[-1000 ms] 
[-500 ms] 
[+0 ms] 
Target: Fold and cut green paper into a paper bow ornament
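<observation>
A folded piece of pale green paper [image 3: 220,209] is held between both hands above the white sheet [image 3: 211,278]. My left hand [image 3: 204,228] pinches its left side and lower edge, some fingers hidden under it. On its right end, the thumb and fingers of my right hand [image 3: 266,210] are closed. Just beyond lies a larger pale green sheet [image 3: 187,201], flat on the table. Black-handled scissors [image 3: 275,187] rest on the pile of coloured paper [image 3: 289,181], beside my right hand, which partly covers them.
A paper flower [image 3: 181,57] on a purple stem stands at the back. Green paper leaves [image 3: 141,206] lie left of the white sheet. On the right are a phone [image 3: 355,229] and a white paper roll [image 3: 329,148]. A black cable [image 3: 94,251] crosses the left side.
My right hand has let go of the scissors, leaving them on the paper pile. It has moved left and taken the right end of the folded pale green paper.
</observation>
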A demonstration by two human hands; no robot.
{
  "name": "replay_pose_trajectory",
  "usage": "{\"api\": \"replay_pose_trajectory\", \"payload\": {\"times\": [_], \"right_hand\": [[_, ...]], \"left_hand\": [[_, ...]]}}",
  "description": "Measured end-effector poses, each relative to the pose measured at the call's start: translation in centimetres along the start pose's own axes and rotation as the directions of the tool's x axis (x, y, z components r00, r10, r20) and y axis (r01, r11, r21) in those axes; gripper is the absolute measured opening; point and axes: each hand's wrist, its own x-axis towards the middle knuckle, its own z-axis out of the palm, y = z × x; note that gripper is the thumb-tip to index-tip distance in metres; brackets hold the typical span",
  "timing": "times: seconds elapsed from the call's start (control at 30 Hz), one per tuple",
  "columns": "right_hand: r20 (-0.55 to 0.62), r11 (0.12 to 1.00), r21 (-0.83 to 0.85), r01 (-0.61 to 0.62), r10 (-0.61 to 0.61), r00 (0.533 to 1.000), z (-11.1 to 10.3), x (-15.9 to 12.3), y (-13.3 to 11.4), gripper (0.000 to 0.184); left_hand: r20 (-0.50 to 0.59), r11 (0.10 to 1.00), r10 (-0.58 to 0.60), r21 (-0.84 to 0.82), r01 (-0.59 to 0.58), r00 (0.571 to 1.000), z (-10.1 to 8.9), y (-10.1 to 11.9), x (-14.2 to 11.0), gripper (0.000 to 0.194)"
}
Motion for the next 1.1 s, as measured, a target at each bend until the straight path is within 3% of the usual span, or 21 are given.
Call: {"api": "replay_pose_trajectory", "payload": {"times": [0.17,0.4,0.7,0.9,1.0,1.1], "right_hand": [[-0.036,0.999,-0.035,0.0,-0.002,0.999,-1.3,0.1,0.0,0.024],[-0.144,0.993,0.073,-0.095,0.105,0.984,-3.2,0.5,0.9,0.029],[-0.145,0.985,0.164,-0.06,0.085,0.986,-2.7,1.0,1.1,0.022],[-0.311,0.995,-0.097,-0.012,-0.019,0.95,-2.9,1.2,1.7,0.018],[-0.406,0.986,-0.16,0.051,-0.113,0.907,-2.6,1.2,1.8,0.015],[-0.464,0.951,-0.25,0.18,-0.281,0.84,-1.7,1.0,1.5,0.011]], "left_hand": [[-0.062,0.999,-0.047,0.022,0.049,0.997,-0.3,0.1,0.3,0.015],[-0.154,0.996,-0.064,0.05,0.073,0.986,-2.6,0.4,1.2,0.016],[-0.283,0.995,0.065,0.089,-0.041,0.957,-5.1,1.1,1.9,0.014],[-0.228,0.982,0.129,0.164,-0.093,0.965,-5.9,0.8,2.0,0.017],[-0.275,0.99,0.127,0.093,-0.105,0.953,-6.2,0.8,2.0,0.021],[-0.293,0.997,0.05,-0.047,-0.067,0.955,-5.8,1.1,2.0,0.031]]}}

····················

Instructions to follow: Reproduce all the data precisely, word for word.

Answer for the task:
[-1000 ms] 
[-500 ms] 
[+0 ms] 
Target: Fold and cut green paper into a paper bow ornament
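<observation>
A folded piece of pale green paper [image 3: 220,209] is held between both hands above the white sheet [image 3: 211,278]. My left hand [image 3: 204,228] pinches its left side and lower edge, some fingers hidden under it. On its right end, the thumb and fingers of my right hand [image 3: 266,210] are closed. Just beyond lies a larger pale green sheet [image 3: 187,201], flat on the table. Black-handled scissors [image 3: 275,187] rest on the pile of coloured paper [image 3: 289,181], beside my right hand, which partly covers them.
A paper flower [image 3: 181,57] on a purple stem stands at the back. Green paper leaves [image 3: 141,206] lie left of the white sheet. On the right are a phone [image 3: 355,229] and a white paper roll [image 3: 329,148]. A black cable [image 3: 94,251] crosses the left side.
My right hand has let go of the scissors, leaving them on the paper pile. It has moved left and taken the right end of the folded pale green paper.
</observation>
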A demonstration by two human hands; no robot.
{
  "name": "replay_pose_trajectory",
  "usage": "{\"api\": \"replay_pose_trajectory\", \"payload\": {\"times\": [_], \"right_hand\": [[_, ...]], \"left_hand\": [[_, ...]]}}",
  "description": "Measured end-effector poses, each relative to the pose measured at the call's start: translation in centimetres along the start pose's own axes and rotation as the directions of the tool's x axis (x, y, z components r00, r10, r20) and y axis (r01, r11, r21) in those axes; gripper is the absolute measured opening; point and axes: each hand's wrist, its own x-axis towards the middle knuckle, its own z-axis out of the palm, y = z × x; note that gripper is the thumb-tip to index-tip distance in metres; brackets hold the typical span",
  "timing": "times: seconds elapsed from the call's start (control at 30 Hz), one per tuple",
  "columns": "right_hand: r20 (-0.55 to 0.62), r11 (0.12 to 1.00), r21 (-0.83 to 0.85), r01 (-0.61 to 0.62), r10 (-0.61 to 0.61), r00 (0.533 to 1.000), z (-11.1 to 10.3), x (-15.9 to 12.3), y (-13.3 to 11.4), gripper (0.000 to 0.184); left_hand: r20 (-0.50 to 0.59), r11 (0.10 to 1.00), r10 (-0.58 to 0.60), r21 (-0.84 to 0.82), r01 (-0.59 to 0.58), r00 (0.571 to 1.000), z (-10.1 to 8.9), y (-10.1 to 11.9), x (-14.2 to 11.0), gripper (0.000 to 0.194)"
}
Motion for the next 1.1 s, as measured, a target at each bend until the straight path is within 3% of the usual span, or 21 are given.
Call: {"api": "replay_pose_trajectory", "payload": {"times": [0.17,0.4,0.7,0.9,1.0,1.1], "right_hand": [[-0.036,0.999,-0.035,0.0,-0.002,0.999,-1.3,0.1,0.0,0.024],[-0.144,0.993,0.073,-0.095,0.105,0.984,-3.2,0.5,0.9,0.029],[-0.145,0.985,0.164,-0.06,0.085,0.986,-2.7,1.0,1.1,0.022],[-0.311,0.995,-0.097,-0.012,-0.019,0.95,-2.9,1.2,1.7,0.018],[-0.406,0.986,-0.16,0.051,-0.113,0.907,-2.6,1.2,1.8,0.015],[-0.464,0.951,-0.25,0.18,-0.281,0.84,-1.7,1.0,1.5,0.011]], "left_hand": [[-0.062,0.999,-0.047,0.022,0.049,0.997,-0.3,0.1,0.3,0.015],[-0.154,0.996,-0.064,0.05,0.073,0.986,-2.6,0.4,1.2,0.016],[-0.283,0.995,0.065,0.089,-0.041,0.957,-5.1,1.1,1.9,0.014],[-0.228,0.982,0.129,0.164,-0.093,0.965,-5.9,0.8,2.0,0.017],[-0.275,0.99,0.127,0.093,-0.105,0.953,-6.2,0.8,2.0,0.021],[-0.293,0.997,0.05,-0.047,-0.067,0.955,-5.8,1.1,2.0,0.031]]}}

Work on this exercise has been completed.